Die Fronten sind verhärtet: Bürger*innenmeister Michael Grunst (Linke) lehnte letztes Jahr eine Einladung in die Anlage ab – ohne Gründe zu nennen. Am Donnerstag lud Vereinsvorsitzender Eitner Grunst erneut ein. „Bis jetzt haben wir das Gefühl, es werde nur am Runden Tisch in der Theorie entschieden“, sagte er. Grunst erwiderte: „Zum Dialog gehören zwei und dazu gehört auch Respekt voreinander.“ Er wolle sich auf einer sachlichen Ebene austauschen.

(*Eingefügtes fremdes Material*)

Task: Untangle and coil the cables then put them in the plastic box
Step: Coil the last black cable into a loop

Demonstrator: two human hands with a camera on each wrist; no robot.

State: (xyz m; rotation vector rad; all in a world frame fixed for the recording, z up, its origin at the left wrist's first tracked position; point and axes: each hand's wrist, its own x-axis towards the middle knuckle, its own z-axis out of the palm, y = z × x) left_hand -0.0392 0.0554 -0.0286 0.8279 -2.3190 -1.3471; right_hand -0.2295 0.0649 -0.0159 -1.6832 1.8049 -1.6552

„Wir reden hier immer noch über kommunales Eigentum“, sagte Grunst dann noch. Der Fall werde vor Gericht geklärt. Der Dialog werde unter den zuständigen Fachstadträten weitergeführt. Dieses werden auch die Gespräche führen, und nicht er selbst. „Unglaublich, Frechheit“ riefen die Anwohnenden, die aus Falkenhöhe zur BVV gekommen waren, und verließen den Saal.